Lupino’s naturalist tale of the fallen hopes for the talented daughter and the desiring mother is established from the beginning of the film. One of the most memorable scenes in Hard, Fast and Beautiful portrays Millie as the bored wife in a failed marriage. Here the mise-en-scène represents Millie’s and Will’s dysfunctional relationship in bed headboards facing opposite one another. Millie taunts Will with freshly painted nails but rejects intimacy with him, his disappointment represented beautifully in this shot.
Uninterested in Will, Millie has turned her attention to Florence’s prospects: “From the very moment you were born, I knew you were different. I could see things in you that no one else could and I knew that somehow,” she says in her initial voiceover, “I was going to get the very best out of life for you.” Millie married young; disappointed in marriage to Will (whose passivity is ironically denoted in his given name, which differs from that of the character in Tunis’s source text), Millie usurps masculine dominance in the family and manipulates everyone to ensure that Florence becomes a tennis star. Millie is the stage mom translated into the sports arena: Our “Queen of the B’s,” Ida Lupino, here anticipates the Queen Bee Mom syndrome. I should note that Millie’s obsession with Florence becoming “somebody” is, of course, a central noir theme, one that applies to female experience, as well as male. From Laura’s enterprising appeal to Waldo Lydecker to endorse a product for her advertising agency in Laura; to Mildred Pierce building an empire from the humble beginnings of baking pies in her home; to Cora Smith’s hopes for expanding the diner on a dusty road in modern California (“I want to be somebody,” Cora tells Frank Chambers): film noir’s strong women aren’t merely deadly seductresses. They are representations of wartime and postwar female desire and ambition. Both Millie and Florence resonate in this context, seeking fulfillment in venues beyond a dull bedroom and suburban backyard garage.
Millie’s role as manipulative stage mother thus only barely covers a wellspring of loss and desire central to Lupino’s melonoir. Lupino’s modernist sensibility interprets postwar American social and family roles as damaging and traumatic, in which individuals struggle to escape their entrapment. While ambition with little outlet in an unresponsive social network fuels the noir “darkness,” Lupino’s mise en scène also reveals the claustrophobia of the small psycho-social space of the domestic sphere, as in Millie’s and Will’s home. For example, below Will watches the predatory agent Fletcher looking off frame at Florence. While Will stands ineffectually behind the threatening figure of Fletcher, Millie is in her own world of desire and longing.
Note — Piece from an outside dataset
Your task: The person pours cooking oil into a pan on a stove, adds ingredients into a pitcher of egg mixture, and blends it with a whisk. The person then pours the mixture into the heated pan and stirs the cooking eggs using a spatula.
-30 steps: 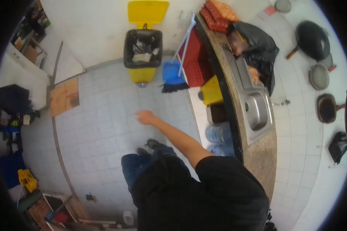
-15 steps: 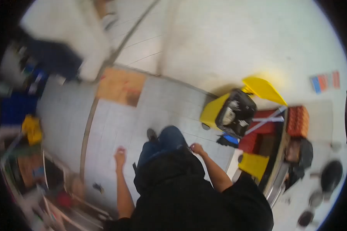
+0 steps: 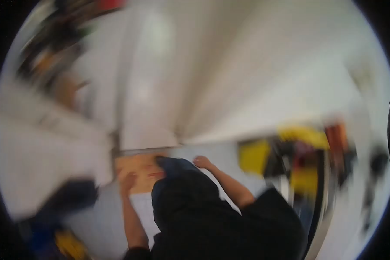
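My left hand (image 3: 127, 181) hangs in front of my body, over the left part of an orange-brown cardboard sheet (image 3: 144, 184) on the floor. Motion smears its fingers. On the other side of my legs, my right hand (image 3: 200, 162) hangs above the grey tiled floor (image 3: 229, 169), its fingers curled in. Whether anything small is in it cannot be made out. My dark-clad knee covers part of the sheet.
A yellow bin (image 3: 253, 157) with a black liner and other yellow and red items stand at the right, by a dark counter edge (image 3: 320, 190). Dark cloth (image 3: 71, 197) hangs at the left. A white wall (image 3: 255, 78) lies ahead.
The view has swung left and tilted up, bringing the cardboard sheet under my left hand. The bin has shifted lower in view. My left arm, unseen at first, now shows.
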Motion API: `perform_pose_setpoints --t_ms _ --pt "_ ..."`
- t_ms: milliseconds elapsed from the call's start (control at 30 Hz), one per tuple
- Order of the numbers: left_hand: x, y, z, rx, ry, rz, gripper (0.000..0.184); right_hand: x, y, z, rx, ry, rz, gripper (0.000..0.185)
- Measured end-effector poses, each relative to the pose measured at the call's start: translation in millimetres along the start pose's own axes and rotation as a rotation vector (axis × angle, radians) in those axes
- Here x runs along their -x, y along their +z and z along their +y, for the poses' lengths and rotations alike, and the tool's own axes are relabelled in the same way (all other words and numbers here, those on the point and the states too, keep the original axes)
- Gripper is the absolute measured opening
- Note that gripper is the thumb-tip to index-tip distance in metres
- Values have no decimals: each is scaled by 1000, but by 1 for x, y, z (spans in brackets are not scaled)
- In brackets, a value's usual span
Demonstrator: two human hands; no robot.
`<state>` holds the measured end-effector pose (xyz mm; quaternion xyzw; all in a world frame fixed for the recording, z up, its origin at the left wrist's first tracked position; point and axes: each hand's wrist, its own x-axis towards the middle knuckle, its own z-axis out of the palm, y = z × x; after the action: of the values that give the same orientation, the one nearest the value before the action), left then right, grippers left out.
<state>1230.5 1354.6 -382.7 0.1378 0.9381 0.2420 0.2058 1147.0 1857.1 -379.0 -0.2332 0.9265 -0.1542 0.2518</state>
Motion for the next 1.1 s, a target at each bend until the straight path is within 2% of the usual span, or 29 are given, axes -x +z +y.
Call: perform_pose_setpoints --t_ms 33,67,100,133,167,200,233,267,300,333,400,433,500,533,567,600,633,700,733,767,833,867,900,967,1033,1067,1100 --pt "7 -3 9 233 -251 64 27 -73 40 4 -128 -228 243 23" --pt "23 -51 47 124 -153 190 32 -127 35 -22 -190 -275 317 22" --pt "23 -15 19 361 -638 29 41 -161 -76 -113 -94 -108 -175 24" --pt "38 -46 44 594 -920 286 47 -210 -78 -127 -426 -421 6 26" --pt "61 -71 61 862 -1025 578 46 -248 -129 -194 -998 -70 -370 29" --pt "76 -76 48 800 -1155 485 43 -291 -162 -240 -950 -16 -428 33" --pt "87 -74 33 760 -1230 324 39 -316 -197 -295 -908 -33 -386 34" --pt "96 -64 21 817 -1307 415 39 -350 -206 -330 -913 -80 -392 35" --pt "99 -51 9 777 -1387 294 37 -379 -221 -347 -950 -98 -341 36" --pt "81 -61 -16 714 -1440 143 35 -432 -233 -354 -920 -103 -401 38" --pt "60 -116 -41 832 -1458 134 40 -512 -237 -355 -876 -93 -501 40" --pt "40 -136 -61 806 -1428 126 40 -539 -241 -353 -840 -67 -539 40" --pt "1 -153 -109 709 -1342 276 33 -591 -238 -348 -642 15 -567 44" --pt "-21 -152 -129 643 -1260 195 33 -611 -238 -337 -548 -16 -558 43" --pt "-43 -151 -157 547 -1119 324 31 -623 -243 -327 -452 -69 -488 38" --pt "-65 -171 -186 476 -949 438 31 -663 -211 -283 -236 -364 -245 35" --pt "-94 -204 -203 429 -836 336 31 -647 -246 -290 -182 -417 -87 35" --pt "-143 -283 -211 837 -824 602 31 -660 -286 -269 -234 -128 -198 36" --pt "-149 -328 -204 724 -749 611 27 -654 -299 -256 -227 -96 -152 36" --pt "-170 -359 -225 714 -721 573 27 -675 -293 -228 -220 -64 -130 37" --pt "-223 -409 -262 688 -788 519 22 -710 -290 -162 -139 -37 -45 35" --pt "-242 -430 -277 682 -776 508 25 -717 -297 -131 -178 30 -120 35" --pt "-265 -426 -303 640 -802 542 26 -730 -306 -106 -216 89 -192 35" --pt "-312 -451 -326 654 -948 453 28 -744 -339 -83 -165 211 -190 33" --pt "-349 -477 -329 666 -1022 492 34 -778 -302 5 -87 281 -200 31" --pt "-369 -447 -361 475 -880 537 33 -793 -332 5 -64 266 -223 31" --pt "-382 -461 -347 500 -914 531 33 -788 -364 -5 -198 369 -319 30"
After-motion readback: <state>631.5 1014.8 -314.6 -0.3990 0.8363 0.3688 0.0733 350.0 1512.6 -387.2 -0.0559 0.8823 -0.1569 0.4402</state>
By the time this movie was made, sports writers and enthusiasts were decrying what they called “shamateurism,” tennis amateurs living well, taking in-kind gifts—travel and stays at ritzy hotels– instead of cash for playing tournaments, since the top players weren’t supposed to make money from playing tennis until the Open era in the late 60s. As Millie and Florence come to rely on the glamour of “shamateurism,” their world darkens. A noir vision of corruption permeates sports “play,” and Florence herself grows cynical. Infected by the exploitative landscape of a corrupt tennis world and angry at her mother for embracing that world, Florence psychologically abandons her mother. Millie’s alienation as her daughter retreats is depicted in the noir-styled play of light and dark here in a European hotel room.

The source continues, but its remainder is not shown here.